By Brendan Burke 
BELLEVILLE – Liberal candidate Kim Rudd is the MP-elect for the newly-formed Northumberland-Peterborough South riding.
Rudd received a total of 23,976 votes and won by 975, or 41.8 per cent of the vote, over Tory nominee Adam Moulton.
This will make Rudd Northumberland-Peterborough South’s first ever member of Parliament, a position she says she is honoured to hold.
Speaking at a post-election rally in Port Hope, Rudd thanked supporters – many of whom were noticeably emotional over the narrow win.
“I want to thank each of my fellow candidates for putting their names on the ballot. It is not easy and I command their personal sacrifice to do so,” she said.
Rudd says she is excited about the possibilities that lie ahead.
“For me it’s about helping this riding and the community,” she added.
With early forecasts of a statistical deadlock between Rudd and Moulton at 39.7 per cent of the vote each, the scene was set for a tight, two-way race within the new riding.

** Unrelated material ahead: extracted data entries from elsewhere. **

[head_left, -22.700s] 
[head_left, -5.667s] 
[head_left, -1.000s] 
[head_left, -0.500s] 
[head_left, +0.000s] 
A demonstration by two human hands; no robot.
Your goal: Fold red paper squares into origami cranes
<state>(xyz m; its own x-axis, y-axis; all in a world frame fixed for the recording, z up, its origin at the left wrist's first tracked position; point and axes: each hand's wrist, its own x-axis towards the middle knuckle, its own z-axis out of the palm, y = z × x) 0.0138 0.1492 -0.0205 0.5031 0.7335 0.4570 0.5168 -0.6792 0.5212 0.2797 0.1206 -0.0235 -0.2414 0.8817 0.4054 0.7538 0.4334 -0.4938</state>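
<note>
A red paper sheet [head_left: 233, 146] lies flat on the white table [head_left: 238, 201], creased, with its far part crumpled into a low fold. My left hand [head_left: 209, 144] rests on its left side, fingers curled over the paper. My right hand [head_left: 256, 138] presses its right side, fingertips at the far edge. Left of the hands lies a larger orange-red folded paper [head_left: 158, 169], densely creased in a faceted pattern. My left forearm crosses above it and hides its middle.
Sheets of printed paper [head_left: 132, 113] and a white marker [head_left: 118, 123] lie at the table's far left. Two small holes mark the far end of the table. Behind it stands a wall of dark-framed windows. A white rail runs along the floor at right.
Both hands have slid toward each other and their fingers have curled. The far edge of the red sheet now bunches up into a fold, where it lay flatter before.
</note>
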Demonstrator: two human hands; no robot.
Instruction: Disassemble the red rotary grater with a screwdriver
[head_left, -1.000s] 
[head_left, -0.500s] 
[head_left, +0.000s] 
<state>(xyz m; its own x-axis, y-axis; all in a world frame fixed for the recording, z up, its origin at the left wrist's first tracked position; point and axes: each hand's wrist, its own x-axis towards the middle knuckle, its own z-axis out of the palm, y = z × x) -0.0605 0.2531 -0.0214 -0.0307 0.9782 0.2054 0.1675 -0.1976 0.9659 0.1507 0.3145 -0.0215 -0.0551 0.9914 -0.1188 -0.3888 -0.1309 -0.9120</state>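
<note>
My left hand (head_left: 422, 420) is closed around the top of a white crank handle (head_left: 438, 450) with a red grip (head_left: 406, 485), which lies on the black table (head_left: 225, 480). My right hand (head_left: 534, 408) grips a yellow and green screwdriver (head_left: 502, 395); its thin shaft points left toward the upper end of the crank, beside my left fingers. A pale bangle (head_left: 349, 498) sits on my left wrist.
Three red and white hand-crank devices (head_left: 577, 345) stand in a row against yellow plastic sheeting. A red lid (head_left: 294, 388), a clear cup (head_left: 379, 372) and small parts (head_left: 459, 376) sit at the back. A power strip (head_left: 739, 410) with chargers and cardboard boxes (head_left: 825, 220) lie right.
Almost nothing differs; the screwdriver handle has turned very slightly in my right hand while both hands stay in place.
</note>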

The riding , established under 2012’s redistribution of federal electoral boundaries  in an effort to amalgamate neighbouring regions, is comprised mainly of the now-defunct Northumberland-Quinte West riding, along with districts formerly part of Durham Region and Peterborough County.

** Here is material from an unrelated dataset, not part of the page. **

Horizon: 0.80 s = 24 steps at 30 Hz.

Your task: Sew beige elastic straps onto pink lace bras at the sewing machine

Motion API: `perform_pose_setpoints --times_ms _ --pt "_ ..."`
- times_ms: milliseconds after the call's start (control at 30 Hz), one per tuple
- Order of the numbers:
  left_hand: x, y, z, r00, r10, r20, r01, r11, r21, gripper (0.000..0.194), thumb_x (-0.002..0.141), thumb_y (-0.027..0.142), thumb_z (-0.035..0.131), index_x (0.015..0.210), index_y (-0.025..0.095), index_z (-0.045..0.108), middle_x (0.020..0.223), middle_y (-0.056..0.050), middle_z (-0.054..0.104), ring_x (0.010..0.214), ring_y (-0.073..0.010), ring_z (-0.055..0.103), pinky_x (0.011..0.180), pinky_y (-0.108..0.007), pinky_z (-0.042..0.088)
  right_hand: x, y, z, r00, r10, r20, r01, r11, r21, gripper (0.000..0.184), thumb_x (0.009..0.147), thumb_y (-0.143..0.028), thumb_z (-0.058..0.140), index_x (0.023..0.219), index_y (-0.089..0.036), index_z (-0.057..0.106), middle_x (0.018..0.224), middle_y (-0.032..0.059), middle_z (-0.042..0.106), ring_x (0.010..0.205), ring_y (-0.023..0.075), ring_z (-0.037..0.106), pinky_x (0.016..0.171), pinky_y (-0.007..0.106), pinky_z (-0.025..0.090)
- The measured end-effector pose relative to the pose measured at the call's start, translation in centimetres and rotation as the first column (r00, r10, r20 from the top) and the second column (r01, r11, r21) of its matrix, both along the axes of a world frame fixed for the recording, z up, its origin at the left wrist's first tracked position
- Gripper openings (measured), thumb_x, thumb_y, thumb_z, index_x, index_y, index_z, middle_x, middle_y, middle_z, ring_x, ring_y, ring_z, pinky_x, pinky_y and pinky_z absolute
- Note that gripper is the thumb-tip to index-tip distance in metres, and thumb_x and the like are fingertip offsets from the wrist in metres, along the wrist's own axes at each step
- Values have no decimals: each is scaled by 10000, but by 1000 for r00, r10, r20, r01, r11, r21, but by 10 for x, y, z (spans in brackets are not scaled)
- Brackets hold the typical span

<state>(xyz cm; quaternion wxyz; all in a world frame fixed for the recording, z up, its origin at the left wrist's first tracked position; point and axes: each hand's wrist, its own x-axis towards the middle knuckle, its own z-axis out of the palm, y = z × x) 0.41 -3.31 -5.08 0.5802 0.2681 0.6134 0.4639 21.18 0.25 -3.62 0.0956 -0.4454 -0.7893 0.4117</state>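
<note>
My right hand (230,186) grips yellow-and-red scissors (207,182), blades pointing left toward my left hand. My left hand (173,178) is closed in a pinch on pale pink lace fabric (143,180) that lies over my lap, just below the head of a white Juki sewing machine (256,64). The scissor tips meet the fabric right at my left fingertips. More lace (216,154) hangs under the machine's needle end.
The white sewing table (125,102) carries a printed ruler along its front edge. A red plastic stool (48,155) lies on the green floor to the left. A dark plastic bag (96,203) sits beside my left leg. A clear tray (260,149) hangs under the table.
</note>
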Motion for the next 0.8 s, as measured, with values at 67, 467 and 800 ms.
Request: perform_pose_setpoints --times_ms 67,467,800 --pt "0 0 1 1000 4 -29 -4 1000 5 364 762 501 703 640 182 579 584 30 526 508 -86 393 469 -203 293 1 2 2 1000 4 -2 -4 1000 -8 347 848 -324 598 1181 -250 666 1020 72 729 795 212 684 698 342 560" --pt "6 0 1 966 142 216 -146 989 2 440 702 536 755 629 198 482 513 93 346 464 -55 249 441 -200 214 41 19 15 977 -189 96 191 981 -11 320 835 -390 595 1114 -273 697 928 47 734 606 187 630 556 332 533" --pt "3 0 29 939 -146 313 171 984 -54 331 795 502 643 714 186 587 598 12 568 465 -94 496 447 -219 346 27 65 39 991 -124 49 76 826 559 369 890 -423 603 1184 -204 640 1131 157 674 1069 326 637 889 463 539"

Rudd, a former chair of the Ontario Coalition for Better Child Care, pledged to amend portions of Bill C-51 , and aims to strengthen affordable housing with a national commission.
New Democrat nominee and five-time runner Christianson promised to abolish the current first-past-the-post voting system in favour of proportional representation.

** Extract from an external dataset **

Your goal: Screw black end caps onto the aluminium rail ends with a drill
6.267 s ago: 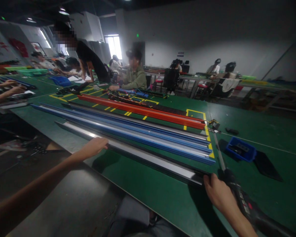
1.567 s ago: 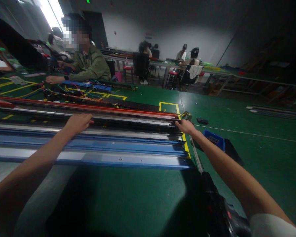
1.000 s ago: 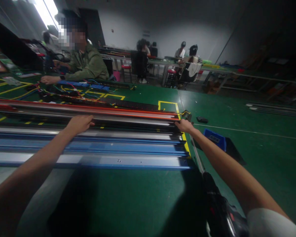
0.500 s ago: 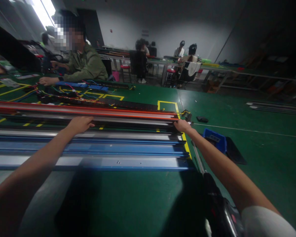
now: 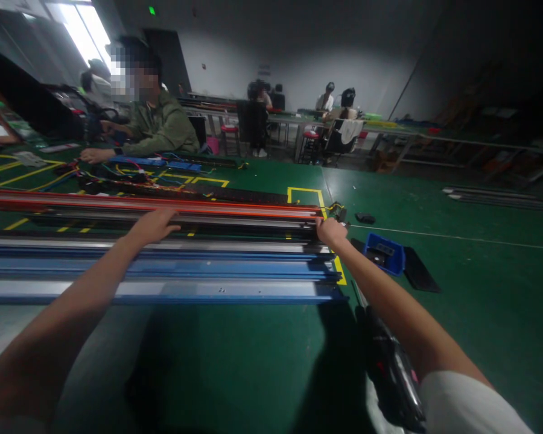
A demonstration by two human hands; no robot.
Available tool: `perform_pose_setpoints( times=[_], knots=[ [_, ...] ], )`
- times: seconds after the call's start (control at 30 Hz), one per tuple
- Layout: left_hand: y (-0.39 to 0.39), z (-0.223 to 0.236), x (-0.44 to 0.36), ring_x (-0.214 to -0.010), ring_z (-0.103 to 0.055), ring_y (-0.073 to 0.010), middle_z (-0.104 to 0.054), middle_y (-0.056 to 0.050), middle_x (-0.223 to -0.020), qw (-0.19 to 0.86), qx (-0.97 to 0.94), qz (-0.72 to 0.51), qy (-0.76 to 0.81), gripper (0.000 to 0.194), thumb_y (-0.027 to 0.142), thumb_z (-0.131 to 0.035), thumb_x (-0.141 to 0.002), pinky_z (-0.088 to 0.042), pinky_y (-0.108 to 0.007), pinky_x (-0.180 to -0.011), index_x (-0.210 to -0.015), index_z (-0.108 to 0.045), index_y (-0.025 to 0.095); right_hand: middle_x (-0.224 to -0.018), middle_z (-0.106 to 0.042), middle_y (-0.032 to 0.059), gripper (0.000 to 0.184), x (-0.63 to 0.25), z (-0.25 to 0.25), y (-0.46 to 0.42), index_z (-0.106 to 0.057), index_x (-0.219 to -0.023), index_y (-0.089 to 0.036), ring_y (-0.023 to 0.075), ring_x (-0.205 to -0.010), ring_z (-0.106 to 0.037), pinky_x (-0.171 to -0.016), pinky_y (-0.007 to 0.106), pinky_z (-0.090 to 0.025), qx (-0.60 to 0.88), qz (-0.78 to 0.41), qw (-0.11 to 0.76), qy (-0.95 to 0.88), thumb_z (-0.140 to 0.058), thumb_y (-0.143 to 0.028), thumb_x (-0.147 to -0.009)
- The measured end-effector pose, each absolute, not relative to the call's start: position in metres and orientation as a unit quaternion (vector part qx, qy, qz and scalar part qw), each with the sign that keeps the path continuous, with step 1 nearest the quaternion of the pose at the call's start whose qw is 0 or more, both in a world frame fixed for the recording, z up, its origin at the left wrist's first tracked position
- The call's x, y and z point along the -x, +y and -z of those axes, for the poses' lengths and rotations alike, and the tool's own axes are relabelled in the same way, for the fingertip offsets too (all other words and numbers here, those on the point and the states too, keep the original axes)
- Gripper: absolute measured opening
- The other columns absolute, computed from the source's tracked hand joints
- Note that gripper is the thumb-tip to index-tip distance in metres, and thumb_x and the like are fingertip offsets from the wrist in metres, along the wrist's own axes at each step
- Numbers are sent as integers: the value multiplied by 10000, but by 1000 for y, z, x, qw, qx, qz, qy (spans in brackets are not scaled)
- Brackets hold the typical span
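Observation:
A long metal rail with red edges (image 5: 235,208) lies across the green table, its right end near a yellow tape corner. My left hand (image 5: 156,226) is closed over the rail's near edge, thumb apart and pointing right, the other fingertips hidden behind it. At the right end of the same rail, my right hand (image 5: 331,231) grips the edge with its fingers curled. Close below my hands lie dark and silver rails, then a blue rail (image 5: 253,266) and a wide silver-blue rail (image 5: 271,290), all parallel to the red-edged one.
Right of the rails sit a blue bin (image 5: 384,254), a black flat piece (image 5: 420,269) and a small black object (image 5: 364,217). A black power tool (image 5: 391,367) is beside my right forearm. Across the table a person in a green jacket (image 5: 165,123) handles wires.
The whole view has shifted slightly. Both hands stay at the red-edged rail; my left hand appears a little farther right along it.

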State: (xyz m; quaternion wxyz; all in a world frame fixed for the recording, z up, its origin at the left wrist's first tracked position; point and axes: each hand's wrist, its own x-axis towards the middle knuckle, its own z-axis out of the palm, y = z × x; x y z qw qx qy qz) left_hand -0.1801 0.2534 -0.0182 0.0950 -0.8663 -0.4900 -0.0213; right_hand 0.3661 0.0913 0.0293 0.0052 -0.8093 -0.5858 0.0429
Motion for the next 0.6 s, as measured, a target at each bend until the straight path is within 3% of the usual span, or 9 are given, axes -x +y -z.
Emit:
perform_pose_setpoints(
  times=[0.1, 0.2, 0.3, 0.43, 0.6],
  knots=[
    [236, 10, 183, -1152, -611, -322, -672, -226, -1213, 95, 884, 29, -457, 496, 526, -417, -980, -453, -436, -996, -1187, -607, 117, -1240, -641, 332, 528, -359, -35, 75, -577, -1287, 11, 376, -1202, -624, -992, 465, -469, 795, 4, 26, -607, -317, -407, -1095],
    [221, 9, 193, -1026, -668, -316, -726, -176, -1070, 73, 899, 1, -433, 499, 572, -393, -965, -493, -418, -930, -1029, -673, 164, -1320, -639, 235, 424, -357, -36, 60, -610, -1272, -103, 325, -1287, -563, -1077, 392, -392, 722, 2, 32, -691, -393, -413, -1079],
    [216, 12, 205, -1086, -677, -326, -728, -175, -1168, 41, 896, -32, -442, 510, 565, -408, -936, -505, -419, -948, -1110, -685, 173, -1315, -654, 155, 346, -358, -30, 52, -660, -1214, -158, 272, -1276, -560, -1099, 337, -365, 650, -30, 19, -759, -520, -422, -1040],
    [225, 17, 220, -1187, -650, -332, -685, -208, -1299, 18, 886, -55, -460, 531, 479, -438, -914, -493, -438, -999, -1236, -670, 127, -1295, -667, 150, 305, -363, -15, 55, -676, -1221, -135, 263, -1228, -592, -1063, 345, -405, 627, -61, 6, -777, -536, -336, -1039],
    [244, 26, 232, -1080, -692, -322, -701, -254, -1239, 7, 884, -63, -464, 528, 436, -472, -915, -516, -436, -932, -1218, -687, 62, -1254, -680, 107, 274, -370, -1, 65, -659, -1237, -149, 233, -1127, -653, -999, 406, -507, 632, -98, 3, -769, -571, -312, -1035]
  ],
)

MP hopeful Moulton planned to improve regional roadways and bridges while sustaining a healthy economy.
Sinnott proposed $3 billion investment in green infrastructure.
Prior to Northumberland-Peterborough South’s minting, 2011’s federal election yielded strong Conservative support in the area. Rick Norlock defeated Liberal candidate Rudd in Northumberland-Quinte West by a substantial margin.
Rudd’s victory, however, illustrates a shift in the region’s political allegiances – one that reflects the Liberal Party’s nationwide surge.